Source records
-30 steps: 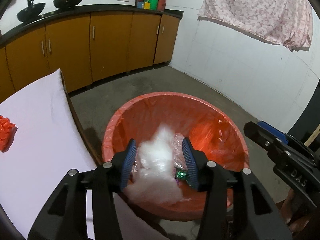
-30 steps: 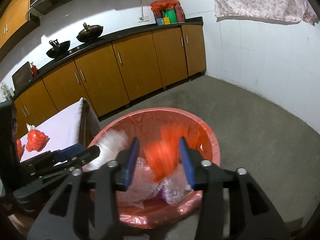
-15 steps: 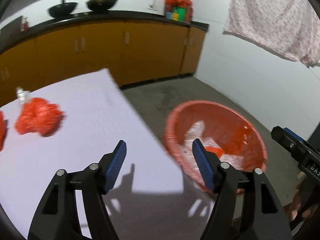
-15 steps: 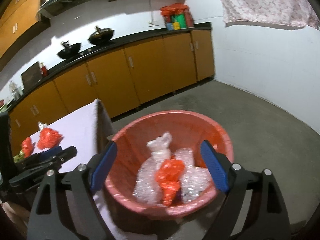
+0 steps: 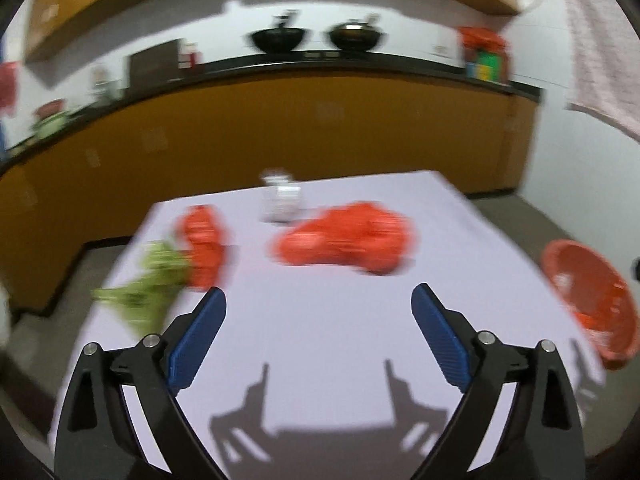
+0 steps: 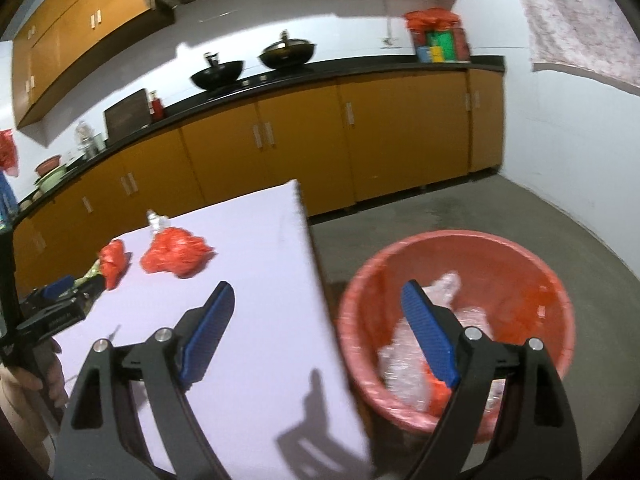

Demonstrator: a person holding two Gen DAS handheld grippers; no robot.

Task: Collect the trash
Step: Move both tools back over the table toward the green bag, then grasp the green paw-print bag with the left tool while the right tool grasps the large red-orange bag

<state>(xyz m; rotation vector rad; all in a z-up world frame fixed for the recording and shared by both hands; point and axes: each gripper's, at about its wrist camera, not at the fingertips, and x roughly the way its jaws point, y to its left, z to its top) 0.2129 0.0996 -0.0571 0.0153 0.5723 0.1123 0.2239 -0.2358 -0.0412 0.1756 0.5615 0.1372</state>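
Note:
A large crumpled red bag [image 5: 344, 236] lies mid-table, with a smaller red bag [image 5: 202, 248], a green wrapper [image 5: 140, 296] and a clear bottle [image 5: 282, 200] around it. My left gripper [image 5: 319, 294] hovers over the white table [image 5: 320, 344], short of the large bag; its jaws are opening with nothing between them. My right gripper [image 6: 317, 286] is open and empty, straddling the table's right edge and the red bin [image 6: 460, 236]. Clear plastic trash [image 6: 400, 368] lies in the bin. The right wrist view also shows the left gripper [image 6: 60, 300] at far left.
Orange cabinets [image 6: 304, 140] under a black counter with two woks [image 6: 218, 74] line the back wall. Grey floor [image 6: 500, 208] stretches right of the table to a white wall. A patterned cloth [image 6: 576, 16] hangs top right.
Both grippers let go of their trash into the bin: white plastic from the left, a red bag from the right. Both swung left toward the table, and their jaws stand wider.

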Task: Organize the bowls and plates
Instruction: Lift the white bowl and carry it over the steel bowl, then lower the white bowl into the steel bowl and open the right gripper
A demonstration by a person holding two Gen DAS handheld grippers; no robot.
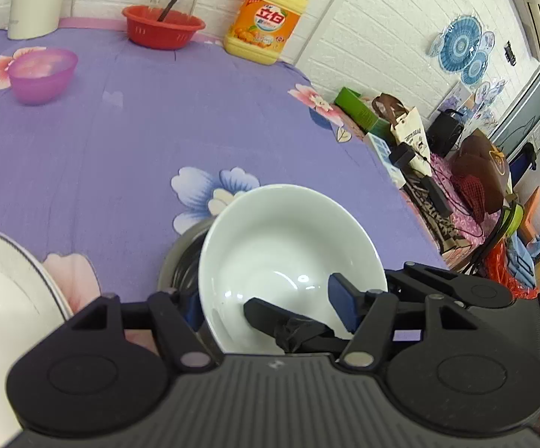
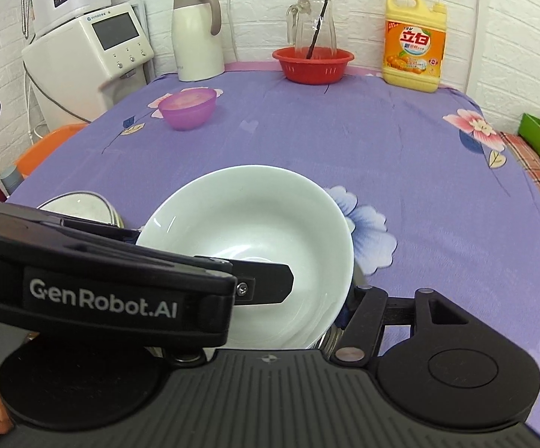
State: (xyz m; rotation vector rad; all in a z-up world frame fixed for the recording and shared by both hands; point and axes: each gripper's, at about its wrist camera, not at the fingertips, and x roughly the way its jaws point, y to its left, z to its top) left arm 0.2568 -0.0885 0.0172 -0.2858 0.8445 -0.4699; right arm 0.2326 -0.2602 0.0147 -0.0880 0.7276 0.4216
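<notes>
A white bowl sits tilted over a steel bowl near the table's front edge; it also shows in the right wrist view. My left gripper straddles the white bowl's near rim, one blue pad inside and one outside; whether it grips is unclear. A finger of my right gripper reaches into the bowl. My right gripper straddles the bowl's right rim. A white plate lies at the left, also seen in the right wrist view.
A purple bowl stands far left on the purple flowered cloth. At the back stand a red basket with a glass jug, a yellow detergent bottle and a white kettle.
</notes>
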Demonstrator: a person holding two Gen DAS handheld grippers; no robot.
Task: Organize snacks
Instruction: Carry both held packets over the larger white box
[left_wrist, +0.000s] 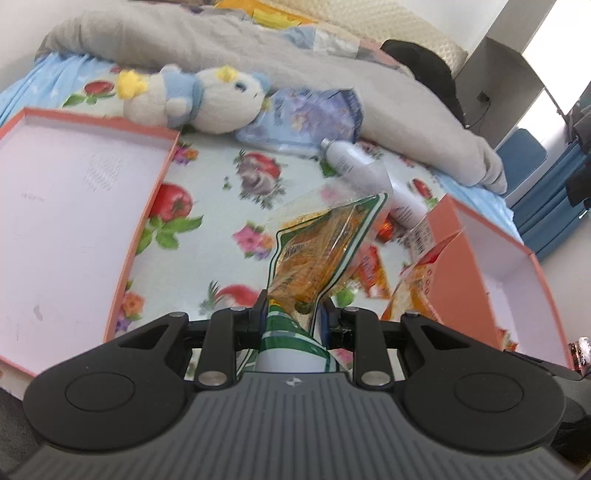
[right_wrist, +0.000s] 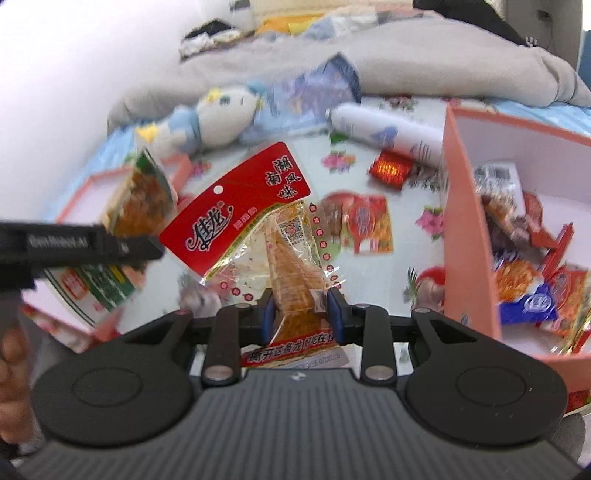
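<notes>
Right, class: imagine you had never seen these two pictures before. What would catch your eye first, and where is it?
Each gripper holds a snack up off the flowered bedsheet: the left gripper a green-edged packet, the right gripper a red-labelled packet. A plush toy lies by the blanket, and a pink box at right already holds snacks.

Both views are bright with even daylight; in the left wrist view it comes from a window (left_wrist: 561, 74) at the upper right, blown out to white. Shadows on the bed sheet (left_wrist: 218, 206) are faint and soft. The fisheye lens bends straight lines at the edges, and the right wrist view is smeared with motion blur, worst on the plush toy (right_wrist: 218, 118) and the box of snacks (right_wrist: 517, 236).
</notes>
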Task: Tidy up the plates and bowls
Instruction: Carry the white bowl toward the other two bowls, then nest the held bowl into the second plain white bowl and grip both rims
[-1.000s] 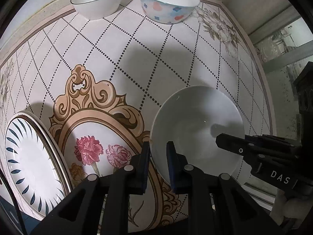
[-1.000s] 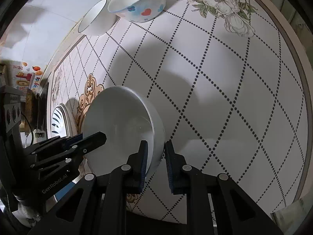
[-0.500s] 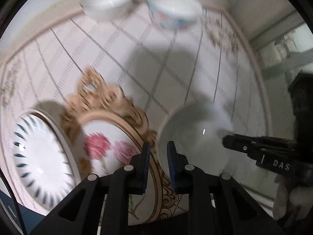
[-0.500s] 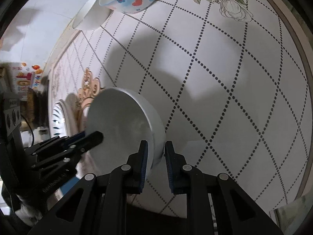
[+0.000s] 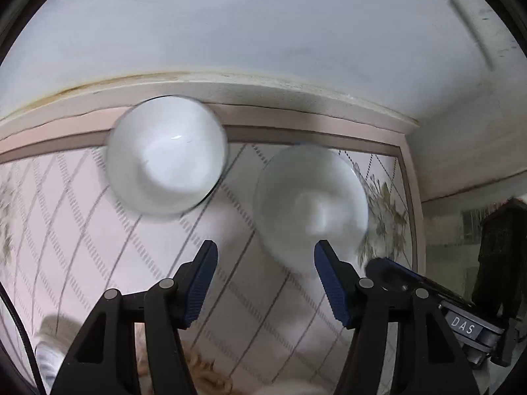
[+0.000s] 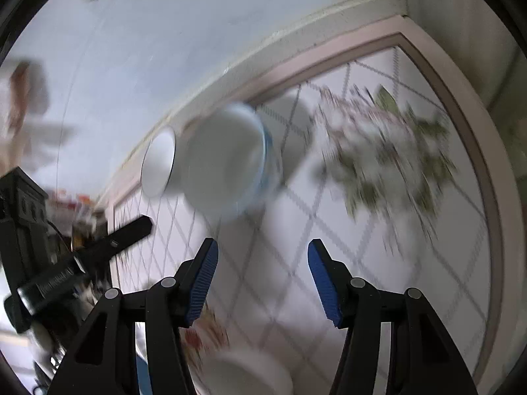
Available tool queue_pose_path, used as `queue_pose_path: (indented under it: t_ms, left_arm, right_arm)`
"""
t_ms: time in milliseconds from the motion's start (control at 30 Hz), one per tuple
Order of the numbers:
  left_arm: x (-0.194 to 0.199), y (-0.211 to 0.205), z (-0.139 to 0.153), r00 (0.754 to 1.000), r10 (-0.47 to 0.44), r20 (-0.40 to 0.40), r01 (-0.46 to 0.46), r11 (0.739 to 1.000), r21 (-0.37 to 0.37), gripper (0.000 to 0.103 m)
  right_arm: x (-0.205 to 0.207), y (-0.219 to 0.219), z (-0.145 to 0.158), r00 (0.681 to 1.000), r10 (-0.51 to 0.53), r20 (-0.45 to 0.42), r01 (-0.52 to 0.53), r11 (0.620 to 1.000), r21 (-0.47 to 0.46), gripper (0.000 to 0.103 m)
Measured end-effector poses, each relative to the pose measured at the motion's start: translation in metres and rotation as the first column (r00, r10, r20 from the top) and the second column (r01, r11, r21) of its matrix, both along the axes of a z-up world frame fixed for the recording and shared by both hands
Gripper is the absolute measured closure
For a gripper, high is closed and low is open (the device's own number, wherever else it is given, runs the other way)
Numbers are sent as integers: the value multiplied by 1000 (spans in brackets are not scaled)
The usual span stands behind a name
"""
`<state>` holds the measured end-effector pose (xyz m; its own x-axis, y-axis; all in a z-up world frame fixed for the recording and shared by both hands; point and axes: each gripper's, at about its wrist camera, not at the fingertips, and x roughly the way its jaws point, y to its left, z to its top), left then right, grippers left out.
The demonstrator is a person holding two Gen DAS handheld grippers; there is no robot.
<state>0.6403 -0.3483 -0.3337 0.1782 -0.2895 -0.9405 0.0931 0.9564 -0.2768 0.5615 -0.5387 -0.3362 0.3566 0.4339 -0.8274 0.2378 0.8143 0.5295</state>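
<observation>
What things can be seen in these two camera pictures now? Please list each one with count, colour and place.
plain white bowl: 1, white with a thin dark rim, at the table's far edge by the wall
patterned bowl: 1, white inside, bluish outside, beside the plain white bowl
third bowl: 1, white, near edge, blurred
table: 1, pale with dotted diamond lines and flower prints
wall: 1, whitish, behind the table
left gripper: 1, black with blue pads, open, holding nothing
right gripper: 1, black with blue pads, open, holding nothing
</observation>
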Motion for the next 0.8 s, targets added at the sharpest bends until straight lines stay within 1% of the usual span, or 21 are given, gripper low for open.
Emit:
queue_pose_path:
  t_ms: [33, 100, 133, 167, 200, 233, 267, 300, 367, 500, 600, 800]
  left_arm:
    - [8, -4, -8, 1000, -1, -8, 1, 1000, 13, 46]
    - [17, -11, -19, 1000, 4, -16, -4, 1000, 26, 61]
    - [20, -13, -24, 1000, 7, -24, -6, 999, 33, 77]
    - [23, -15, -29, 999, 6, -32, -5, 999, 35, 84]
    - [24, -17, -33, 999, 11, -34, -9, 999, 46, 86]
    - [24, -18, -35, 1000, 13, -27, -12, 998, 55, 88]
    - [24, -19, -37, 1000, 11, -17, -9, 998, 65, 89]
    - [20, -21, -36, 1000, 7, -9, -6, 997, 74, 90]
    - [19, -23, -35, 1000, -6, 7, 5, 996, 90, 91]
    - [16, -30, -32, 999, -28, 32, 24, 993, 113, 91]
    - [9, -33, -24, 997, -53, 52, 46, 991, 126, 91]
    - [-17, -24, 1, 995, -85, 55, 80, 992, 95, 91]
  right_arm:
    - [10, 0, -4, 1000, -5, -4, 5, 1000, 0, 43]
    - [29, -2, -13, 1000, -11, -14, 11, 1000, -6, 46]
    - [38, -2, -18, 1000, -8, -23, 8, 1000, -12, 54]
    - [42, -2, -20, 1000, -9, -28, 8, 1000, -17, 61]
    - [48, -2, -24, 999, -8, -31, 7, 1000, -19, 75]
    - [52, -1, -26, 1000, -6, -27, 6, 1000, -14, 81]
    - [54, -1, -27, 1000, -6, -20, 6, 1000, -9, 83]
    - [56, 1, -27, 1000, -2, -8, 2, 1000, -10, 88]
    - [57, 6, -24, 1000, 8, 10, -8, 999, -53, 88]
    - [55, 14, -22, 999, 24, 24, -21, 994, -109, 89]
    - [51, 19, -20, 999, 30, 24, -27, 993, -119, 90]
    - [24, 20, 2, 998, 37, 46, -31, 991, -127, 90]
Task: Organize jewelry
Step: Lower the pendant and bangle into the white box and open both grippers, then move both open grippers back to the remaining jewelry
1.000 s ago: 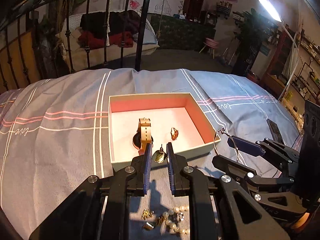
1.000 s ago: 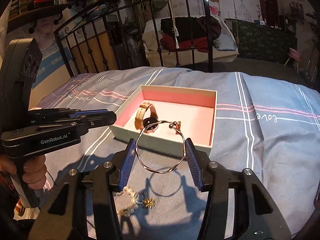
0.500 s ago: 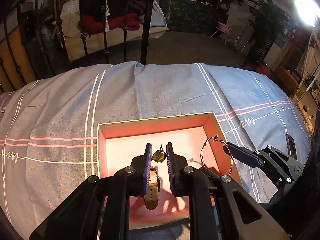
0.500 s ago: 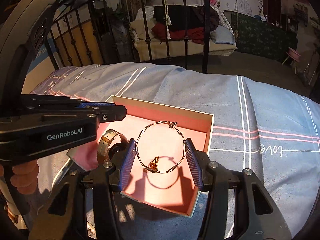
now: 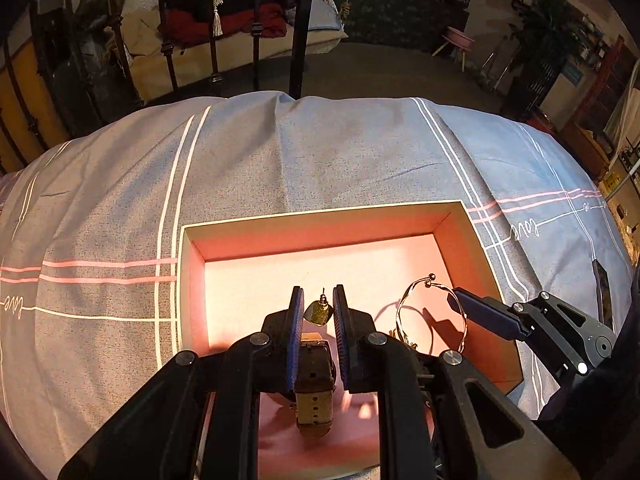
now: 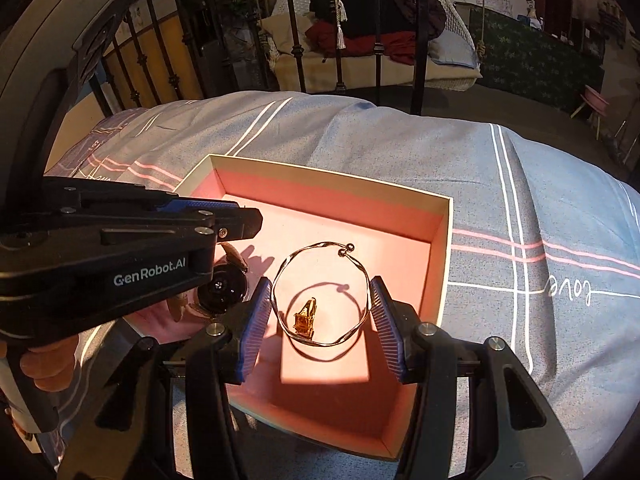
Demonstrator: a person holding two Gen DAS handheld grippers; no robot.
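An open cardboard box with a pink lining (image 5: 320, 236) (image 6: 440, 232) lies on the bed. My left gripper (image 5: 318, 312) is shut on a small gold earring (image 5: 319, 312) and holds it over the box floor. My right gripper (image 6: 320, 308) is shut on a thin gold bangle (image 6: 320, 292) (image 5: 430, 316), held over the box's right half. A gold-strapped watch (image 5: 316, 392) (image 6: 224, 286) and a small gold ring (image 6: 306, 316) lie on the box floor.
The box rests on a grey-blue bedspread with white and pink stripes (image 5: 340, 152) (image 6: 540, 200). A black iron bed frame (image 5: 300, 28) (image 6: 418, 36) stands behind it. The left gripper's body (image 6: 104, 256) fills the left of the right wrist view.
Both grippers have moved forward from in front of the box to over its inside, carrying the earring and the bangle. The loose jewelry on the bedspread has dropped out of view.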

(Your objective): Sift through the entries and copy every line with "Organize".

(Response to the task):
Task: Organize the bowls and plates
Task: Organize snacks
Task: Organize jewelry

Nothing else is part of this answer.